[lxc-devel] [PATCH RFC] Introduce new security.nscapability xattr

Tue Dec 1 03:51:50 UTC 2015

On Mon, Nov 30, 2015 at 05:08:34PM -0600, Eric W. Biederman wrote:
> "Serge E. Hallyn" <serge.hallyn at ubuntu.com> writes:
> 
> > A common way for daemons to run with minimal privilege is to start as root,
> > perhaps setuid-root, choose a desired capability set, set PR_SET_KEEPCAPS,
> > then change uid to non-root.  A simpler way to achieve this is to set file
> > capabilities on a not-setuid-root binary.  However, when installing a package
> > inside a (user-namespaced) container, packages cannot be installed with file
> > capabilities.  For this reason, containers must install ping setuid-root.
> 
> Don't ping sockets avoid that specific problem?
> 
> I expect the general case still holds.

Hah - yes, I guess do I have to update my 10 year old default example :)

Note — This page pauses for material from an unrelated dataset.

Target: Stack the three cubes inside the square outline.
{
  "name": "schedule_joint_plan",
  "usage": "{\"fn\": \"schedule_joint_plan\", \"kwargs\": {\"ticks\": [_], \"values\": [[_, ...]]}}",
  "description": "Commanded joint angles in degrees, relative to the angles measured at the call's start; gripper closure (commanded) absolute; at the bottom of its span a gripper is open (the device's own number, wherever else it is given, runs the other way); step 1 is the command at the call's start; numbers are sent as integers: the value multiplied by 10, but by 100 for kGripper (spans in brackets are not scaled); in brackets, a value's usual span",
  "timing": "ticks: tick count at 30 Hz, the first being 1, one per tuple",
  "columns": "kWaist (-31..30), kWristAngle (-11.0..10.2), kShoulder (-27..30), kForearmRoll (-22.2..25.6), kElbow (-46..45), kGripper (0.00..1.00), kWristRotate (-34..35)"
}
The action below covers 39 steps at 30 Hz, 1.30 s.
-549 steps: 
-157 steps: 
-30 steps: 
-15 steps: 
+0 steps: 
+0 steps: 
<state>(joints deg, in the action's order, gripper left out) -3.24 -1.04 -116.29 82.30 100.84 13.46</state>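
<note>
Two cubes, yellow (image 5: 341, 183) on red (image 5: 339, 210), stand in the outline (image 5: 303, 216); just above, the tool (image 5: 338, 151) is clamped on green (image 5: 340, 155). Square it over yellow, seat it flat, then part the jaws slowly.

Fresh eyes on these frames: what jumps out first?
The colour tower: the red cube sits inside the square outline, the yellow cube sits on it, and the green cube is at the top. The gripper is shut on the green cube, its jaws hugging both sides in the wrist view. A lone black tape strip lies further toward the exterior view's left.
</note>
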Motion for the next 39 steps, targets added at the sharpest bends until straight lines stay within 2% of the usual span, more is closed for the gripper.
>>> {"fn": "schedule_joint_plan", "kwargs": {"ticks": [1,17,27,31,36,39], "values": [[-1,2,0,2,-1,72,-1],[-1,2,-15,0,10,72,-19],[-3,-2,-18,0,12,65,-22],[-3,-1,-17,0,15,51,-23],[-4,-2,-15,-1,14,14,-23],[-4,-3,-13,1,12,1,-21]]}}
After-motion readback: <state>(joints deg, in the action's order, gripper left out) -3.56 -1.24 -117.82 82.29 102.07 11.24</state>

> > To achieve this, we would need for containers to be able to request file
> > capabilities be added to a file without causing these to be honored in the
> > initial user namespace.
> >
> > To this end, the patch below introduces a new capability xattr format.  The
> > main enhancement over the existing security.capability xattr is that we
> > tag capability sets with a uid - the uid of the root user in the namespace
> > where the capabilities are set.  The capabilities will be ignored in any
> > other namespace.  The special case of uid == -1 (which must only ever be
> > able to be set by kuid 0) means use the capabilities in all
> > namespaces.
> 
> A quick comment on this.
> 
> We currently allow capabilities that have been gained to be valid in all
> descendent user namespaces.
> 
> Applying this principle to the on-disk capabilities would make it so
> that uid 0 would mean capabilities in all namespaces.
> 
> It might be worth it to introduce a fixed sized array with a length
> parameter of perhaps 32 entries which is a path of root uids as seen by
> the initial user namespace.  That way the entire construction of the
> user namespace could be verified.  AKA verify the current user namespace
> and the parent and the parents parent.  Up to the user namespace the

Hm, so if container b runs in container a, a has rootid 100000 and a
range of 200000, and b has root kuid 200000, range 65536, iiuc you're
suggesting that for a binary in container b we store [100000,200000] ?
I'm not sure that's helpful, though - uid 200000 in a user namespace
with 200000 mapped to root, is all powerful anyway.  I was actually
thinking (with the uid ranges) of making the connection looser, not
tighter.

> current filesystem is mounted in. We would look at how much space
> allows an xattr to be stored without causing filesystems a challenge
> to properly size such an array.
> 
> Given that uids are fundamentally flat that might not be particularly
> useful.

Right, I think that's the conclusion I've drawn above (if I'm not
misunderstanding you)

>   If we add an alternative way of identifying user namespaces
> say a privileged operation that set a uuid, then the complete path would
> be more interesting.
> 
> > An alternative format would use a pair of uids to indicate a range of rootids.
> > This would allow root in a user namespace with uids 100000-165536 mapped to
> > set the xattr once on a file, then launch nested containers wherein the file
> > could be used with privilege.  That's not what this patch does, but would be
> > a trivial change if people think it would be worthwhile.
> >
> > This patch does not actually address the real problem, which is setting the
> > xattrs from inside containers.  For that, I think the best solution is to
> > add a pair of new system calls, setfcap and getfcap. Userspace would for
> > instance call fsetfcap(fd, cap_user_header_t, cap_user_data_t), to which
> > the kernel would, if not in init_user_ns, react by writing an appropriate
> > security.nscapability xattr.
> 
> That feels hard to maintain, but you may be correct that we have a small

Hard to maintain in which sense?  Complicated for userspace software, or
becoming too complicated in the kernel's bprm-capabilities code?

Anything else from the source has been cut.